-- INFORMATION SHOWN follows --

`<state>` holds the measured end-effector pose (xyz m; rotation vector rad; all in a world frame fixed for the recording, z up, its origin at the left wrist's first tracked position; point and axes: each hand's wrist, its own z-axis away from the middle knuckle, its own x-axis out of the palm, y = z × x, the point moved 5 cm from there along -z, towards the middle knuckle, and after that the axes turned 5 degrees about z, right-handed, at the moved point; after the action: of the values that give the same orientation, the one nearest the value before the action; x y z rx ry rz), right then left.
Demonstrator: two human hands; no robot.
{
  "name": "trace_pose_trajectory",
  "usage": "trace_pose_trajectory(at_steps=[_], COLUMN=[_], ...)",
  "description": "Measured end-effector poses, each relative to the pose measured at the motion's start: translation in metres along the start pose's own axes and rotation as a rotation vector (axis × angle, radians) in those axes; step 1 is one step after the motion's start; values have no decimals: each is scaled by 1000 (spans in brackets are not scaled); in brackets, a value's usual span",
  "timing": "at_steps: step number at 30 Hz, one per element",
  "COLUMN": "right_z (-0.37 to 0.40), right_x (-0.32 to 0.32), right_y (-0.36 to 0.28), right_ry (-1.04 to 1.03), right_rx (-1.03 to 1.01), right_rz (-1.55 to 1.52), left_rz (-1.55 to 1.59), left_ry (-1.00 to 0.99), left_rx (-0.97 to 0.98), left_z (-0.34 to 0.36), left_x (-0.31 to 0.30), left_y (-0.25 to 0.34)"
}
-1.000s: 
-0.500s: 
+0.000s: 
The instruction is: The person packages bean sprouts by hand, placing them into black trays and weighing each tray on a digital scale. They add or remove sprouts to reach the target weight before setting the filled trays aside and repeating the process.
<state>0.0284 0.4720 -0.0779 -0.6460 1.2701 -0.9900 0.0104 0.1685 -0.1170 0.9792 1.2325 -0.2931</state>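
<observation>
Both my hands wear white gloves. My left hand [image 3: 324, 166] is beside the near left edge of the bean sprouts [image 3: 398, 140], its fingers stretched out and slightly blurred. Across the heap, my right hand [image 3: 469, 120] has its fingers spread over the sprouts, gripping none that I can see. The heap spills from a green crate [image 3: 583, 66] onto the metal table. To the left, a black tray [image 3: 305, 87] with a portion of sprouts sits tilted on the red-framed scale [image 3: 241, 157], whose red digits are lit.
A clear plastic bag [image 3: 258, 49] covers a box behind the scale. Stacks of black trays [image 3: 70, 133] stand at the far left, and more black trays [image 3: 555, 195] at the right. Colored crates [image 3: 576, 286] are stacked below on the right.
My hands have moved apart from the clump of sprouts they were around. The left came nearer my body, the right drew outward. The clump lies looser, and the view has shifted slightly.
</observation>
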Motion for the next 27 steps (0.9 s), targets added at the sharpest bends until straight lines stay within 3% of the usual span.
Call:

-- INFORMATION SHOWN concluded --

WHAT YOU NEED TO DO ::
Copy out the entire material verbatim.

ANSWER FOR THIS EXERCISE ::
`<state>` holds the measured end-effector pose (xyz m; rotation vector rad; all in a world frame fixed for the recording, z up, its origin at the left wrist's first tracked position; point and axes: each hand's wrist, its own z-axis away from the middle knuckle, its own x-axis out of the palm, y = z × x, the point moved 5 cm from there along -z, towards the middle knuckle, and after that the axes turned 5 degrees about z, right-handed, at the moved point; after the action: of the values that give the same orientation, the one nearest the value before the action; x y z rx ry rz), right then left.
Demonstrator: two human hands; no robot.
{
  "name": "trace_pose_trajectory",
  "usage": "trace_pose_trajectory(at_steps=[_], COLUMN=[_], ...)",
  "description": "Measured end-effector poses, each relative to the pose measured at the motion's start: translation in metres along the start pose's own axes and rotation as a rotation vector (axis × angle, radians) in those axes; step 1 is one step after the motion's start; values have no decimals: each is scaled by 1000 (spans in brackets are not scaled); in brackets, a value's usual span",
  "timing": "at_steps: step number at 30 Hz, one per element",
  "COLUMN": "right_z (-0.37 to 0.40), right_x (-0.32 to 0.32), right_y (-0.36 to 0.28), right_ry (-1.04 to 1.03), right_rx (-1.03 to 1.01), right_rz (-1.55 to 1.52), left_rz (-1.55 to 1.59), left_ry (-1.00 to 0.99), left_rx (-0.97 to 0.98), left_z (-0.34 to 0.36), left_x (-0.31 to 0.30), left_y (-0.25 to 0.34)"
}
-1.000s: 
-0.500s: 
+0.000s: 
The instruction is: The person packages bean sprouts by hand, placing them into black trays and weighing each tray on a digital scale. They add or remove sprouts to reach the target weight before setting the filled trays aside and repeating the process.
<state>0.0284 0.4720 -0.0779 -0.6460 1.2701 -0.9900 0.0104 0.1685 -0.1170 0.9792 1.2325 -0.2931</state>
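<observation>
Both my hands wear white gloves. My left hand [image 3: 324, 166] is beside the near left edge of the bean sprouts [image 3: 398, 140], its fingers stretched out and slightly blurred. Across the heap, my right hand [image 3: 469, 120] has its fingers spread over the sprouts, gripping none that I can see. The heap spills from a green crate [image 3: 583, 66] onto the metal table. To the left, a black tray [image 3: 305, 87] with a portion of sprouts sits tilted on the red-framed scale [image 3: 241, 157], whose red digits are lit.
A clear plastic bag [image 3: 258, 49] covers a box behind the scale. Stacks of black trays [image 3: 70, 133] stand at the far left, and more black trays [image 3: 555, 195] at the right. Colored crates [image 3: 576, 286] are stacked below on the right.
My hands have moved apart from the clump of sprouts they were around. The left came nearer my body, the right drew outward. The clump lies looser, and the view has shifted slightly.
</observation>
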Motion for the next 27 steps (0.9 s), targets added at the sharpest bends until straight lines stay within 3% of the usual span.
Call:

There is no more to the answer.